Люди молча прятались друг за друга. Комендантский фонарь и парабеллум перебегали с лица на лицо. Костя видел одни вспыхивающие глаза. Странные и страшные, чужие. Как глаза говорящих на другом языке.
— Повторяю, — начал комендант еще резче и непримиримей. — Нам нужны стекло, замазка, гвозди, штукатурка. Кто знает, где все это взять?
— Я, я, я! — закричала какая-то тень у стены, выкатилась вперед и стала согнутой человеческой фигурой, но чья-то рука тотчас же отшвырнула ее назад, и под лучом оказался рослый и — странно — молодой парень.
— Возьмите меня, — сказал он, комкая шапку, — я всех частников знаю. У них достанем…
— Полицаем служил? — спросил комендант, не спуская луча с его мягкого женоподобного лица. — Поблажки не будет.
Тогда еще один мужчина вышел вперед и заслонил парня. Он тоже был без шапки, весь какой-то узкий, в узком пальто с поднятым воротником, с узким лицом, удлиненной бородкой.
— Простите, без меня, без меня ничего не выйдет… Я смогу, я смогу показать, все показать… Я техник, техник…

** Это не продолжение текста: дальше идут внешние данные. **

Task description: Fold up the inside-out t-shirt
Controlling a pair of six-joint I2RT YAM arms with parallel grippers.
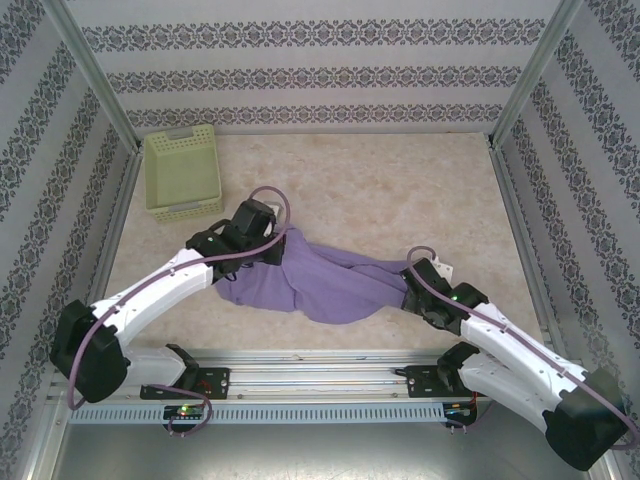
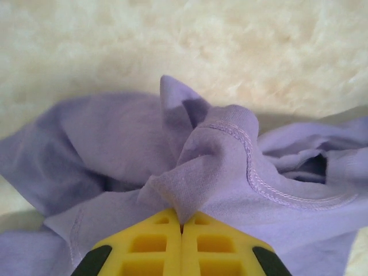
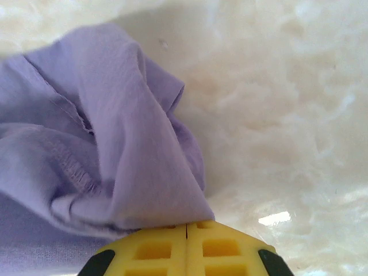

— Шагайте, — приказал ему комендант и пропустил вперед.
Во дворе комендант показал Косте древнюю и милую кривобокую полуторку, с черными газогенераторными баллонами по бокам кабины.
— Не пугайся, она ходит на бензине. Ездить умеешь? Ну, бери, если заведешь. Другой нет. — И махнул парабеллумом в сторону тщедушного техника. — Его привезешь назад. Я сейчас пришлю тебе конвойного.
Техник был не такой уж тщедушный, но весь сжимался. Сидя в кабине полуторки, он вжимал в себя руки, подбирал ноги, втягивал голову, точно боялся занять лишнее место.
Однако Костя видел, как он покосился на воробьев, звенящих в ветках пушистой сливы, пожмурился от солнца. Ему очень хотелось жить.
Наконец, полуторка завелась.
— Может быть, все же будет, будет снисхождение? — спросил техник.
— Может быть, — Костя пожал плечами.
Этот дом был первым во всем городе домом, который взяли в ремонтные леса. Два дня здесь убирали мусор, штукатурили стены, стеклили окна и чинили пробитые осколками двери. Стекла, замазки, досок и гвоздей нашлось немного в одном санатории, где их припрятал для своих нужд главный врач, еще немного у разных людей, так и собрались материалы для первого ремонта этого дома, хотя в те дни в старом курортном городе легче было найти снаряды, чем замазку. А работали умельцы из того же санатория и партизаны, положив оружие на те самые скамейки, где сиживали знаменитые люди. С удовольствием стучали недавние лесные бойцы молотками и резали звонким алмазом хрустящее стекло.